Recordaremos esta época. De cuando fuimos epidemiólogos y sabíamos lo que eran las polimerasas. Filósofos de balcón. Capitanes a posteriori y toda esa parafernalia. Pero elogiemos ahora a algunos seres buenos. En el año que vivimos peligrosamente en los balcones no todo fue hojarasca. Puede que no nos salvase Chuck Norris y su patada voladora. Fue irse Tony Stark y nos las vimos con una pandemia. Perdimos a nuestros seres más queridos y ni siquiera pudimos despedirnos de ellos. Y lo hicimos solos. Solas.
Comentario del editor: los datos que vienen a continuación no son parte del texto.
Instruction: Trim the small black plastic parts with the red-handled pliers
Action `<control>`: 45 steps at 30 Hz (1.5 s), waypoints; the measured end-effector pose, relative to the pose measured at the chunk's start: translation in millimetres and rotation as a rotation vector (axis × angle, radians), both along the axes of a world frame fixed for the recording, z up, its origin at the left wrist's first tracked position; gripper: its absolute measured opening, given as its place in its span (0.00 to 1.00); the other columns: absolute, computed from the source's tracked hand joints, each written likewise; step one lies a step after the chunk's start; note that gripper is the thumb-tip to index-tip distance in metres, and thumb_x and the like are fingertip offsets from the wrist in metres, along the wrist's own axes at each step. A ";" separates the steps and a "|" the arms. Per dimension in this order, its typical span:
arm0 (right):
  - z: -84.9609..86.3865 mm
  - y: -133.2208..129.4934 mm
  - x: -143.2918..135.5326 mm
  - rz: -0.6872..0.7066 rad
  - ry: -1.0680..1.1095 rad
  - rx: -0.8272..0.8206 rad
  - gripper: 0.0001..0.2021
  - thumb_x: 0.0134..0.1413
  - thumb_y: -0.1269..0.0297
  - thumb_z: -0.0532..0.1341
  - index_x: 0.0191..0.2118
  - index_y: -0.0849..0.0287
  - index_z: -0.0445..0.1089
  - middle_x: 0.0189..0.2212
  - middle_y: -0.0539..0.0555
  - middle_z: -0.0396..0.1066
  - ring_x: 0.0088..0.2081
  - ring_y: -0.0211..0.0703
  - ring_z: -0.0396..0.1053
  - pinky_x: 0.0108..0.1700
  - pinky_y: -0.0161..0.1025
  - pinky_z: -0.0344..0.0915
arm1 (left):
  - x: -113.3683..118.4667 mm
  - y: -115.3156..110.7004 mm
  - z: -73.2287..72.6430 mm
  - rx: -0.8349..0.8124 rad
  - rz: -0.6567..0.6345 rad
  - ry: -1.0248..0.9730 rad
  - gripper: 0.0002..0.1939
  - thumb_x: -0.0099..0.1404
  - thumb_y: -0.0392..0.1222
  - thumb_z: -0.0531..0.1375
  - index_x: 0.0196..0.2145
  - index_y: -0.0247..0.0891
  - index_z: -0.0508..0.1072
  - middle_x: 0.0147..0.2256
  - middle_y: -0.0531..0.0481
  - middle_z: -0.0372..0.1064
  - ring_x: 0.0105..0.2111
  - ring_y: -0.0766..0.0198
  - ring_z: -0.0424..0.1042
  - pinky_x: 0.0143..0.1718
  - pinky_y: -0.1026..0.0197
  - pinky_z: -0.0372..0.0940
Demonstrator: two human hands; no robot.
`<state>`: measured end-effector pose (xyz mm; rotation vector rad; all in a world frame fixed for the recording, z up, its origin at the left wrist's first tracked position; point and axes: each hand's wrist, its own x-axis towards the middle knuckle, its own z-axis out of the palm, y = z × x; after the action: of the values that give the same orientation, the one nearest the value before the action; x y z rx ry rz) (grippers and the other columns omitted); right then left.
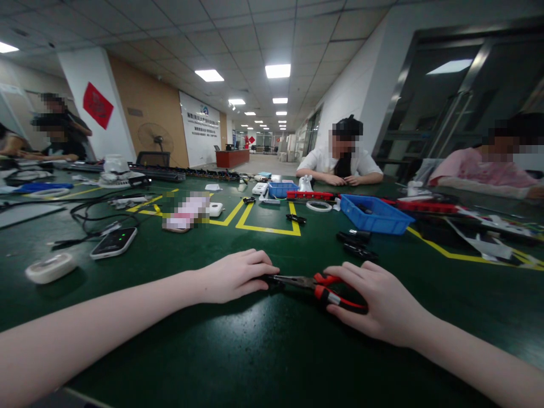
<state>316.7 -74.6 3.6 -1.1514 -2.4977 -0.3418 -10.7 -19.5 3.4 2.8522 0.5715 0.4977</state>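
1. Left hand (240, 276) pinches a small black piece (275, 285) at the green table (238, 351).
2. Red-handled pliers (322, 293) sit between the hands, tips at that piece; whether they bite it, I cannot tell.
3. Right hand (378, 301) holds the pliers' handles, fingers curled round them.

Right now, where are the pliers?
In the head view, the pliers are just right of centre, in the right hand, their tips by the left hand.
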 end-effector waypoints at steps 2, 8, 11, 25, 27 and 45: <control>-0.1 -0.2 0.0 0.000 0.006 0.016 0.21 0.57 0.49 0.62 0.51 0.54 0.71 0.38 0.56 0.77 0.31 0.45 0.71 0.35 0.43 0.63 | -0.1 0.0 -0.1 -0.002 0.004 0.006 0.17 0.75 0.39 0.55 0.60 0.39 0.67 0.53 0.42 0.68 0.51 0.55 0.70 0.54 0.52 0.67; -0.4 -1.6 -0.5 -0.011 0.017 0.037 0.22 0.57 0.49 0.63 0.53 0.55 0.70 0.40 0.57 0.77 0.35 0.46 0.73 0.38 0.44 0.64 | 0.6 0.2 -0.6 0.010 0.009 0.020 0.17 0.75 0.38 0.55 0.59 0.38 0.67 0.53 0.42 0.68 0.51 0.54 0.70 0.54 0.52 0.67; -1.3 -1.4 -0.5 -0.005 0.024 0.070 0.23 0.57 0.49 0.63 0.53 0.55 0.70 0.41 0.57 0.77 0.36 0.47 0.74 0.38 0.44 0.65 | 0.7 0.2 -0.6 0.008 0.002 0.013 0.17 0.75 0.38 0.54 0.59 0.38 0.68 0.52 0.42 0.68 0.51 0.55 0.70 0.54 0.53 0.67; -3.4 -1.0 0.9 0.016 0.023 0.100 0.24 0.59 0.46 0.61 0.54 0.56 0.68 0.41 0.58 0.76 0.36 0.48 0.73 0.39 0.45 0.65 | 0.2 0.0 1.2 0.005 -0.011 0.033 0.17 0.76 0.38 0.53 0.59 0.39 0.68 0.53 0.43 0.68 0.51 0.55 0.69 0.54 0.54 0.66; -3.5 -1.3 1.0 0.017 0.022 0.116 0.24 0.59 0.46 0.61 0.55 0.56 0.68 0.42 0.58 0.76 0.36 0.48 0.73 0.39 0.45 0.65 | -0.3 0.0 1.5 0.009 -0.008 0.047 0.17 0.76 0.39 0.52 0.60 0.39 0.67 0.53 0.43 0.68 0.52 0.55 0.69 0.54 0.54 0.65; -4.5 -2.1 -0.8 0.052 -0.032 0.291 0.24 0.59 0.48 0.62 0.54 0.60 0.69 0.42 0.59 0.76 0.35 0.47 0.71 0.38 0.44 0.63 | -0.4 1.0 -0.9 0.076 -0.005 0.072 0.16 0.78 0.39 0.49 0.57 0.37 0.69 0.51 0.43 0.70 0.50 0.56 0.71 0.52 0.55 0.66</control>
<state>315.9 -76.7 -0.9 -0.9696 -2.3987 -0.6871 -11.2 -18.5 2.5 2.9536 0.5699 0.4267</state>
Por eso creo que iremos de nuevo a tocar el mundo como si fuera nuevo, como dice Martín Caparrós. Buscaremos aquellos pueblos donde la gente fue buena y eso será el nuevo turismo. Haremos del costumbrismo de Dorothy Parker, de Lucia Berlin, de John Steinbeck, de Leila Guerriero, de Hayao Miyazaki algo de todos los días. Algo nuestro. Creo que era Frida Kahlo quien decía que, en épocas difíciles, toda muestra de amor es un acto de rebeldía. Y creo que con el tiempo seremos muy rebeldes.
Lo que el tiempo diluye, la historia lo condensará. Seguiremos cantando la letra de Carlos Toro, hijo de un luchador, que dice aquello de resistiré. Y haremos como los camioneros, las médicas, los enfermeros y las cocineras. Cuidaremos de todo y de todos y de todas, hasta el más mínimo detalle.
Mi chico ha escrito una cosa en su libreta y me ha dejado leerla. Empieza diciendo que “si ellos se ponen el uniforme y vienen, nosotros estamos obligados a decir gracias” y yo sonrío.
Seguiremos viviendo como si todo fuera posible y nada se pareciera a nada. Como el Runciter de Ubik. Como el Segismundo de La vida es sueño.
Yo sueño que estoy aquí
destas prisiones cargado,
y soñé que en otro estado
más lisonjero me vi.
¿Qué es la vida? Un frenesí.
¿Qué es la vida? Una ilusión,
una sombra, una ficción,
y el mayor bien es pequeño:
que toda la vida es sueño,
y los sueños, sueños son.

Tengo que acabar de alguna manera este texto. Sí. Cuarentena, pandemia, balcones. Todas estuvimos allí.